* Task statement
How many lines of the entries below include the word "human"? Answer with the number alone.

--- Dataset records Enclosed Below ---

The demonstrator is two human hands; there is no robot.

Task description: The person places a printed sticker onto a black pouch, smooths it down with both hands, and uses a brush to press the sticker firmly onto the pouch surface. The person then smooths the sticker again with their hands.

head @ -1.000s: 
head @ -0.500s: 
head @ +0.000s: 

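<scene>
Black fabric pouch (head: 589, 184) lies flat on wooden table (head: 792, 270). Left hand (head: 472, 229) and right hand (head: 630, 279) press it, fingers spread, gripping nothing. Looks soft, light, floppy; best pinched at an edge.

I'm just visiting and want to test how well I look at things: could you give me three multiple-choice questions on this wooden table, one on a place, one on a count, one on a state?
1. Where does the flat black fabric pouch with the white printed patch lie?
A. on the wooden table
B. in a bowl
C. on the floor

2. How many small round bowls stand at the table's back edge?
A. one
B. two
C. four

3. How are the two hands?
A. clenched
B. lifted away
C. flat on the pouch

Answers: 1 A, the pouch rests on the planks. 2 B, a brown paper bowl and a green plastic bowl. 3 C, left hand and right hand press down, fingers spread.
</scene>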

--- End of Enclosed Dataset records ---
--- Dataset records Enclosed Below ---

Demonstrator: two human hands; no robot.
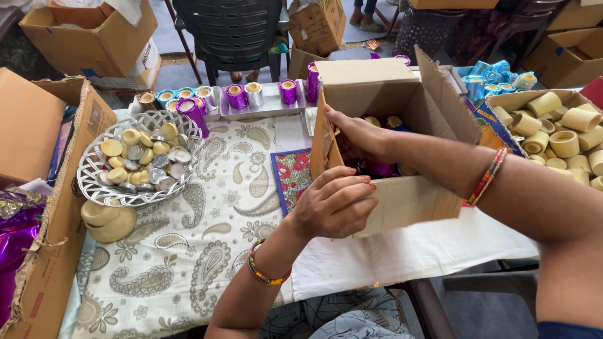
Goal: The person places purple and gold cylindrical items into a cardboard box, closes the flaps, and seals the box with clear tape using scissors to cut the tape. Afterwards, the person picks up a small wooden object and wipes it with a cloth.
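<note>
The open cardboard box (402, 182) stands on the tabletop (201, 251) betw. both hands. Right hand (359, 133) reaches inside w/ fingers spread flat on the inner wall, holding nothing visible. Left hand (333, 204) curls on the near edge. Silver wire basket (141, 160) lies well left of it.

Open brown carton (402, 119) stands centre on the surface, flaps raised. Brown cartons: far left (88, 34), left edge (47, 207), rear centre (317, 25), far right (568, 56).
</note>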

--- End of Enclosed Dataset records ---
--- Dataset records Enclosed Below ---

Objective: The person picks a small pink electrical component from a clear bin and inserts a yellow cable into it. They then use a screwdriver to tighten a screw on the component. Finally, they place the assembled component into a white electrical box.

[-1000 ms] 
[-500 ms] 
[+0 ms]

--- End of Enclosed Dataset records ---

* Response for this exercise
2